Dans certaines zones tempérées comme le sud de l’Europe, des espèces couramment consommées comme les moules, palourdes, sardines ou chinchards, peuvent également contenir des toxines marines comme l’acide okadaïque, responsable de troubles digestifs aigus. Ces substances résistent à la cuisson et ne sont ni visibles ni détectables sans analyse. L’Observatoire de la santé mondiale estime que les déséquilibres écologiques accentuent la fréquence de ces contaminations dans la chaîne alimentaire.
Une santé absente des cadres de gouvernance océaniques
«Malgré la multiplication des alertes scientifiques, la santé humaine reste marginale dans les grandes stratégies de préservation des mers. Le concept académique et scientifique du One Health (Une Santé), censé articuler les santés humaine, animale et environnementale, n’intègre toujours pas explicitement les milieux océaniques. Aucune coordination internationale ne permet de surveiller les agents pathogènes d’origine marine, ni d’anticiper les risques infectieux ou toxiques associés à la dégradation des écosystèmes marins», conclut Anne Sénéquier.
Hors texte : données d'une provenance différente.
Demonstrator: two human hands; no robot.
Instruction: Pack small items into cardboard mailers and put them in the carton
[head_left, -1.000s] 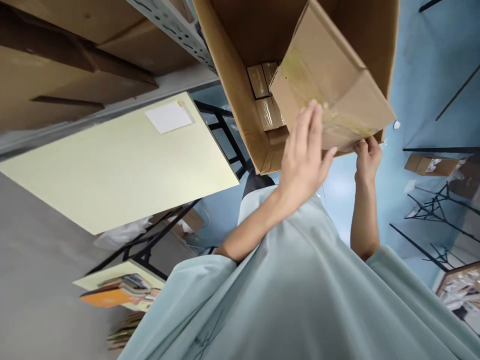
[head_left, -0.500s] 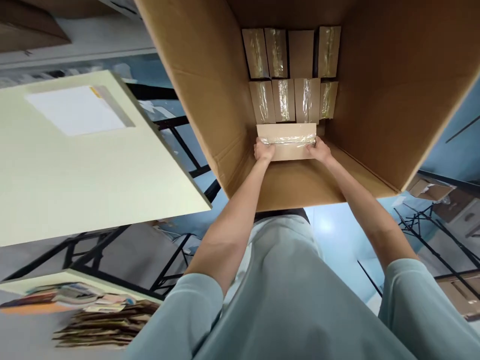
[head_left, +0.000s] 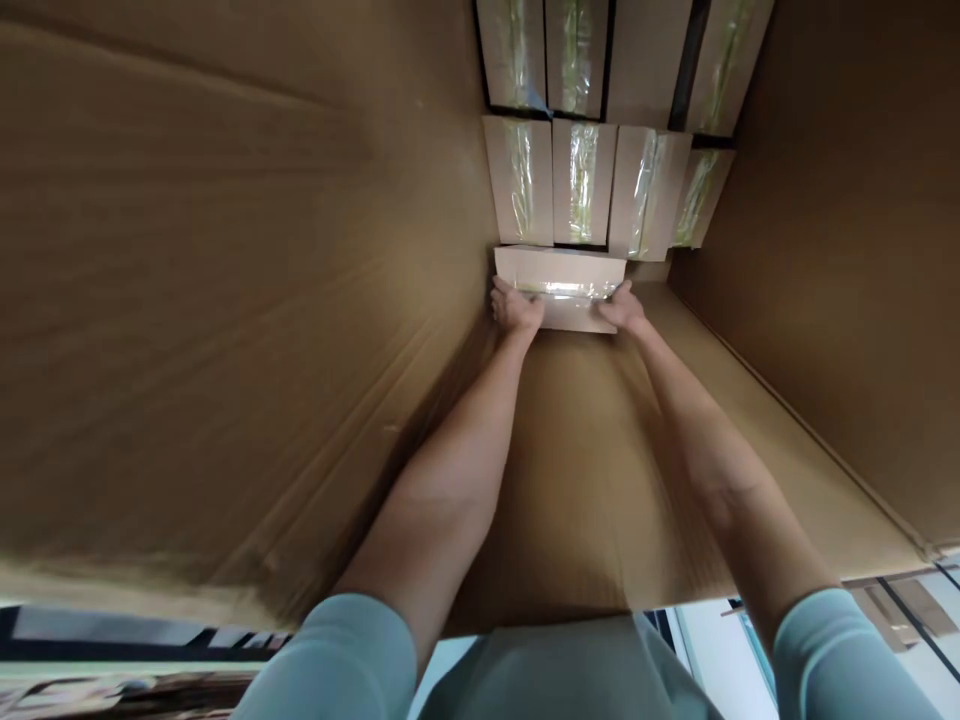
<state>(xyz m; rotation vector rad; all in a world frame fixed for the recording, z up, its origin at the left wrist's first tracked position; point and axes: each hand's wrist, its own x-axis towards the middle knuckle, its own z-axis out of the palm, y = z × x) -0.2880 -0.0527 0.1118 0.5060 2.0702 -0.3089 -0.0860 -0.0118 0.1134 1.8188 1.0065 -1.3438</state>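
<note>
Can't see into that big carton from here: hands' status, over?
Left hand, right hand: gripping opposite ends of taped box. Box crosswise, inside big carton. Carton wall beside left hand; other boxes beyond.

yo you've leaned way deeper into the big carton [head_left: 225, 300], the taped box [head_left: 561, 268] is down inside instead of tilted up top, and your left hand [head_left: 517, 310] has shifted to its end
</note>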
Cette dernière évoque une gouvernance encore cloisonnée, incapable de relier les enjeux de biodiversité, d’alimentation et de santé publique. La chercheuse identifie trois leviers prioritaires pour y remédier: «La création d’une plateforme internationale de veille marine, l’inclusion des enjeux sanitaires dans les politiques de planification maritime et l’extension du concept One Health aux environnements marins. L’histoire climatique a montré que négliger les signaux faibles revient à construire la vulnérabilité. Un océan en mauvais état, c’est une population en mauvaise santé.»